The process of bootstrapping a Singularity container is equivalent to describing a recipe for the container creation. There are several recipe formats that Singularity supports, but only the primary format of version 2.2 will be documented here.

Best Practices for Bootstrapping

When bootstrapping a container, it is best to consider the following:

  1. Install packages, programs, data, and files into operating system locations (e.g. not /home, /tmp, or any other directories that might get commonly binded on).
  2. If you require any special environment variables to be defined, add them the /environment file inside the container.
  3. Files should never be owned by actual users, they should always be owned by a system account (UID < 500).
  4. Ensure that the container’s /etc/passwd, /etc/group, /etc/shadow, and no other sensitive files have anything but the bare essentials within them.
  5. Do all of your bootstrapping via a definition file instead of manipulating the containers by hand (with the --writable options), this ensures greatest possibility of reproducibility and mitigates the black box effect.

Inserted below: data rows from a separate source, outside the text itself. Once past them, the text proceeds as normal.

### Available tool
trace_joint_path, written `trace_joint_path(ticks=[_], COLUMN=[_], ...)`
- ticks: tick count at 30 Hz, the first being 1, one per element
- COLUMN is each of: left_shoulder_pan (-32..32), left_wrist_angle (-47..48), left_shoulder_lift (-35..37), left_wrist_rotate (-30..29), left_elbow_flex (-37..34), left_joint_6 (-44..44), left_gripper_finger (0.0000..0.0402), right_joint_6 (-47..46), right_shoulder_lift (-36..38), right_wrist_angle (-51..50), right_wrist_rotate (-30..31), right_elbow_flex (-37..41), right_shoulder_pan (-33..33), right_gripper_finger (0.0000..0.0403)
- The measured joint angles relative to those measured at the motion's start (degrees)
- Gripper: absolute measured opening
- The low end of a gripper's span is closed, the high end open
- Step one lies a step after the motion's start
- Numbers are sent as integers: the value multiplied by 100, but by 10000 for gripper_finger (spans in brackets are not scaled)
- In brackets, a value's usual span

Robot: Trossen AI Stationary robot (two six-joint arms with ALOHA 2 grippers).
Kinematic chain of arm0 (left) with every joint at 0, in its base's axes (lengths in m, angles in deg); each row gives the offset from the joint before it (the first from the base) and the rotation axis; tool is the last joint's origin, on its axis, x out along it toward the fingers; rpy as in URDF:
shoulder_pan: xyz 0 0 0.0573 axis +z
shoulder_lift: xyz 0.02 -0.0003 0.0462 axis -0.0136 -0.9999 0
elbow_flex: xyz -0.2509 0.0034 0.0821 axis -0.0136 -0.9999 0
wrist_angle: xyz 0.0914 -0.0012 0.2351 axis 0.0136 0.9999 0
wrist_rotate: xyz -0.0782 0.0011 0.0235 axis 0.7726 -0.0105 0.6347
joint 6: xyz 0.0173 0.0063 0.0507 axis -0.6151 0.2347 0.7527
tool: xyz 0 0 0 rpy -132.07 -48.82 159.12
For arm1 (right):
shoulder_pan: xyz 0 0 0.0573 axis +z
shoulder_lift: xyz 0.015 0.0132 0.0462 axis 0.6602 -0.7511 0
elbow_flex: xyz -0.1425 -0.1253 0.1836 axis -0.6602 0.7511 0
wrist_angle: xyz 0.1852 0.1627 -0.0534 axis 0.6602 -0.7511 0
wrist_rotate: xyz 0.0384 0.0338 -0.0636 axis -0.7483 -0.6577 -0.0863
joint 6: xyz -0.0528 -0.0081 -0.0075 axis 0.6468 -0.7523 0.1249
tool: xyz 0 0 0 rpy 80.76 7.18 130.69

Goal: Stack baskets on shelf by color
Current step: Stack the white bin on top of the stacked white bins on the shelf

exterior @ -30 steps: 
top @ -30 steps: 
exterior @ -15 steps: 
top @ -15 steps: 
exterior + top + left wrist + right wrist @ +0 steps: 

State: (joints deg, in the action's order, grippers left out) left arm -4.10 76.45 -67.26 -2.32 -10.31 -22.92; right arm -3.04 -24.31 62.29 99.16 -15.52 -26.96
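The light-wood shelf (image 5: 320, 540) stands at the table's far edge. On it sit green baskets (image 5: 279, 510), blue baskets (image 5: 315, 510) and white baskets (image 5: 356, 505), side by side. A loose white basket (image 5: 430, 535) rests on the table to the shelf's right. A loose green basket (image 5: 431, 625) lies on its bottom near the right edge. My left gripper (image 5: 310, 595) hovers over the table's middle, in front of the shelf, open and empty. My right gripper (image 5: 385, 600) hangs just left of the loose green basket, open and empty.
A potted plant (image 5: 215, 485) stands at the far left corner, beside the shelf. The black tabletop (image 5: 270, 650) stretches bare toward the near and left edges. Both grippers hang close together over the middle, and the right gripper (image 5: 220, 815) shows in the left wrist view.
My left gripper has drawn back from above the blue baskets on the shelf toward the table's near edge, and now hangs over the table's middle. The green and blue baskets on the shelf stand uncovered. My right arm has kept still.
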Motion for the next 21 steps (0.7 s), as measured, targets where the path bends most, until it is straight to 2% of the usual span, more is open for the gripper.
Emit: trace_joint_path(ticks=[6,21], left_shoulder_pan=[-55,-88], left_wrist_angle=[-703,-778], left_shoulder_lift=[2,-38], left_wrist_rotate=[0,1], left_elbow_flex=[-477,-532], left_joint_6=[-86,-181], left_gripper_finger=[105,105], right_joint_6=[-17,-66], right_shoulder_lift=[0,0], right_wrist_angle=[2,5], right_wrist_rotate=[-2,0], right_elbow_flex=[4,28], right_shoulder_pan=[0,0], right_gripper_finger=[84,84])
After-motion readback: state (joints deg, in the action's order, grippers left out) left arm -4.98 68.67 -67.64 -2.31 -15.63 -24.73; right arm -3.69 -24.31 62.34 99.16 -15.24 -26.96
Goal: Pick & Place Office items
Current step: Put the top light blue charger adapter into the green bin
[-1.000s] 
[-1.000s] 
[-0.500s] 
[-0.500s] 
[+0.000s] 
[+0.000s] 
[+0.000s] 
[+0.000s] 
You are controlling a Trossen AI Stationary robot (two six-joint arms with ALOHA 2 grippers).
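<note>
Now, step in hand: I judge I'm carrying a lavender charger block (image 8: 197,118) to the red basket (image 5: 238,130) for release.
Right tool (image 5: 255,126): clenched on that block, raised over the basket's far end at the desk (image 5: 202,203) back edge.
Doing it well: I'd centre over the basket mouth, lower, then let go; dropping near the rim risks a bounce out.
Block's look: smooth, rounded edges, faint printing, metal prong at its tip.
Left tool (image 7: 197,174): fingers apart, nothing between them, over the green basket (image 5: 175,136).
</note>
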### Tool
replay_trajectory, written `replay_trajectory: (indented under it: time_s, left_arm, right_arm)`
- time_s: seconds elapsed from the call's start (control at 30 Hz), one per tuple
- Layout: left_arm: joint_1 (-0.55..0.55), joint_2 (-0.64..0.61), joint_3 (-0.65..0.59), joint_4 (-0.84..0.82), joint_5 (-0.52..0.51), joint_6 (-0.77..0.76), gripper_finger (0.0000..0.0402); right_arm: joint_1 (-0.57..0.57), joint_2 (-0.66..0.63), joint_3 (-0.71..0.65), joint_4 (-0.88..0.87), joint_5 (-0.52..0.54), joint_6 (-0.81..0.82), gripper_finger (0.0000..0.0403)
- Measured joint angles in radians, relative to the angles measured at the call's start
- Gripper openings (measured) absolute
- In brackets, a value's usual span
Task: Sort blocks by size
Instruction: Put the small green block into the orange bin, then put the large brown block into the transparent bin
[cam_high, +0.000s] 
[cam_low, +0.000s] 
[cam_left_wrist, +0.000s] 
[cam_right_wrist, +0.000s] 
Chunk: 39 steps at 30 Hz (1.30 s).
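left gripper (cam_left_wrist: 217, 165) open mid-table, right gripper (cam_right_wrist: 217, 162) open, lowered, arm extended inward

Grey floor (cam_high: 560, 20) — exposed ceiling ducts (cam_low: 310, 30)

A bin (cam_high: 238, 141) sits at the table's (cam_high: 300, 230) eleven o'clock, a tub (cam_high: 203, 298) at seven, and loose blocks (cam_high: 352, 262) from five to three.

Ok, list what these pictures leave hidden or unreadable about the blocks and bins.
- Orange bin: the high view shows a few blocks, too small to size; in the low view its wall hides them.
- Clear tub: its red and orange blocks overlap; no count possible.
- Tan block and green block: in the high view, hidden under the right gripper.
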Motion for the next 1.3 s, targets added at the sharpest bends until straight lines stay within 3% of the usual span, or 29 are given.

The Bootstrap Definition File

There are multiple sections of the Singularity bootstrap definition file:

  1. Header: The Header describes the core operating system to bootstrap within the container. Here you will configure the base operating system features that you need within your container. Examples of this include, what distribution of Linux, what version, what packages must be part of a core install.
  2. Sections: The reset of the definition is comprised of sections or blobs of data. Each section is defined by a % character followed by the name of the particular section. All sections are optional.

The header fields:

Bootstrap:

The Bootstrap: keyword identifies the Singularity module that will be used for building the core components of the operating system. There are several supported modules at the time of this writing:

yum

The YUM bootstrap module uses YUM on the host system to bootstrap the core operating system that exists within the container. This module is applicable for bootstrapping distributions like Red Hat, Centos, and Scientific Linux. When using the yum bootstrap module, several other keywords may also be necessary to define:

  • MirrorURL: This is the location where the packages will be downloaded from. When bootstrapping different RHEL/YUM compatible distributions of Linux, this will define which variant will be used (e.g. the only difference in bootstrapping Centos from Scientific Linux is this line.
  • OSVersion: When using the yum bootstrap module, this keyword is conditional and required only if you have specified a %{OSVERSION} variable name in the MirrorURL keyword. If the MirrorURL definition does not have the %{OSVERSION} variable, OSVersion can be omitted from the header field.
  • Include: By default the core operating system is an extremely minimal base, which may or may not include the means to even install additional packages. The Include keyword should define any additional packages which should be used and installed as part of the core operating system bootstrap. The best practice is to keep this keyword usage as minimal as possible such that you can then use the %inside scriptlet (explained shortly) to do additional installations. One common package you may want to include here is yum itself.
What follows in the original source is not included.